Two amendments to our Constitution, Bunreacht na hÉireann have been included in the voting next Thursday, thefuture Initiative advocates a NO vote.
The following article was issued by Kathy Sinnott, we feel it explains the case:
For what it is worth, looking at the Irish Constitution (our rights and limits on government necessary to safeguard them) and the referenda on Oct 27 I would like to offer a few thoughts.
The potential impact of Amendments 29 and 30, if passed, can only be understood if one appreciates that an independent judiciary is a prerequisite to safeguarding the rights of the citizen and in maintaining the system of check and balances between the executive, legislative and judicial on which our freedoms relies. It is in the independence of the courts that even the most vulnerable citizen has a right to rely on the law especially the Constitution against the State, a powerful company, an accuser, or any other person or interest and to be able to trust that he or she will be heard by a judge who is relying solely on that same law and Constitution.
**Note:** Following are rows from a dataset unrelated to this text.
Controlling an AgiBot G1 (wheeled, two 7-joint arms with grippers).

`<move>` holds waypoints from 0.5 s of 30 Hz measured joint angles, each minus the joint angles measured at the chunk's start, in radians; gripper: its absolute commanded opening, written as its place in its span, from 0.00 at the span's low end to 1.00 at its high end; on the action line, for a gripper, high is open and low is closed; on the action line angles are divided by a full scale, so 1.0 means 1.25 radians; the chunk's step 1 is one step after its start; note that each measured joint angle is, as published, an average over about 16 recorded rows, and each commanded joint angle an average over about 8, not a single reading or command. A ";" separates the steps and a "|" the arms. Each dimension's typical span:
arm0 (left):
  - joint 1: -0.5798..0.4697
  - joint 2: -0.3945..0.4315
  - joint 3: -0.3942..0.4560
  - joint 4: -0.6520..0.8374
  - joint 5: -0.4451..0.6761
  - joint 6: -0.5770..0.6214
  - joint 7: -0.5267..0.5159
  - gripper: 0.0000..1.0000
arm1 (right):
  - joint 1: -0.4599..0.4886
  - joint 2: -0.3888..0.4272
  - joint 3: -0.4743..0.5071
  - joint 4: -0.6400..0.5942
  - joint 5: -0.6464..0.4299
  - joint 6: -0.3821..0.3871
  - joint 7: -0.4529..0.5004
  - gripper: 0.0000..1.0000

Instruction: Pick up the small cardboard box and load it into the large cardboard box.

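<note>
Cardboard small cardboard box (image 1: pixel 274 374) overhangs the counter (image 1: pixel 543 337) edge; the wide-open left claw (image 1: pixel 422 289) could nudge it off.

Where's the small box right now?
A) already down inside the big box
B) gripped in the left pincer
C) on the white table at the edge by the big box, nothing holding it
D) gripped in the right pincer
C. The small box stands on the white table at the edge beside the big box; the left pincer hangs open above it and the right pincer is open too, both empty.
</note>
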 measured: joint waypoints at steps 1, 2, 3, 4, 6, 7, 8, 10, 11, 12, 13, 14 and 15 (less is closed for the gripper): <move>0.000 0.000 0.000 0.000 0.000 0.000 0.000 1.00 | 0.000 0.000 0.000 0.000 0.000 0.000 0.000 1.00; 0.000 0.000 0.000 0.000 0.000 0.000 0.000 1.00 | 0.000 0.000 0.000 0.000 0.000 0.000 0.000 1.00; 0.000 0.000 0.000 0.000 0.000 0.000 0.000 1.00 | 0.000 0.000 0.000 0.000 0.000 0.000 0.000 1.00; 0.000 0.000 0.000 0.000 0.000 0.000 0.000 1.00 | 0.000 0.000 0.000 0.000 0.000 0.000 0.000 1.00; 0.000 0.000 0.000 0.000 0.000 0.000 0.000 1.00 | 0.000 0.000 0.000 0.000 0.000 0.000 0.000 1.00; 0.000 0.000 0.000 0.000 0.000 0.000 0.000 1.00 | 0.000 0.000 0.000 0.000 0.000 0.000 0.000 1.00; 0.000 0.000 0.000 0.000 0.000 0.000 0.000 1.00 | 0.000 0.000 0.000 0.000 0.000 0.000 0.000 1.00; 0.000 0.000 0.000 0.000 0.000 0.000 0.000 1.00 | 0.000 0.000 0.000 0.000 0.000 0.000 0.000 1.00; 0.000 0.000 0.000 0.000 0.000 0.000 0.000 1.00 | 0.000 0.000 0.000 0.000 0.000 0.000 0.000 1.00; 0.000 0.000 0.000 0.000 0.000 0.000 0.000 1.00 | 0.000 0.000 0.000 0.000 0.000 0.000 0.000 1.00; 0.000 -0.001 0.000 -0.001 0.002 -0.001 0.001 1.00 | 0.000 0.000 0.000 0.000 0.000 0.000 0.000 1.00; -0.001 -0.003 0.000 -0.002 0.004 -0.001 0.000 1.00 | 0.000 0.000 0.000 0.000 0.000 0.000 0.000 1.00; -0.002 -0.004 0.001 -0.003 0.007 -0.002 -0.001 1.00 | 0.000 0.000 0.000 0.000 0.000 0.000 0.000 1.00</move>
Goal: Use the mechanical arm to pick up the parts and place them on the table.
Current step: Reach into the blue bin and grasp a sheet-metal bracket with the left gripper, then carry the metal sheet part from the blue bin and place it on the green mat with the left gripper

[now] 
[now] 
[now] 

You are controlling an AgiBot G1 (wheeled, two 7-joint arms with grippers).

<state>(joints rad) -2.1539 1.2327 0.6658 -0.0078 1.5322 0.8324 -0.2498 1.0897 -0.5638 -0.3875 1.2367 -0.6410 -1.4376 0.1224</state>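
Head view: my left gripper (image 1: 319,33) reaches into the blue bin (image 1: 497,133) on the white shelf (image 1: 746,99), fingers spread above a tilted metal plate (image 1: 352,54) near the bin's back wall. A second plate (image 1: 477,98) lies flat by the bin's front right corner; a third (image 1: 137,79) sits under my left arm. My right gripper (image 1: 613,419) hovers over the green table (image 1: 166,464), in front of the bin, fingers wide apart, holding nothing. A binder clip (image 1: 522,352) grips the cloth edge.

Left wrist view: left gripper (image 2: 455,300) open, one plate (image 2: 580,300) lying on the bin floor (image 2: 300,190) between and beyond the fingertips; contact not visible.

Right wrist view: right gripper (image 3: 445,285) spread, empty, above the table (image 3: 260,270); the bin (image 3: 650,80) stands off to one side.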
Referendum on Amendment 29
At present, Article 35.5 of the Constitution states:
“The remuneration of a judge shall not be reduced during his continuance in office.”
It is proposed to replace this with the following wording:
5 1° The remuneration of judges shall not be reduced during their continuance in office save in accordance with this section.
2° The remuneration of judges is subject to the imposition of taxes, levies or other charges that are imposed by law on persons generally or persons belonging to a particular class.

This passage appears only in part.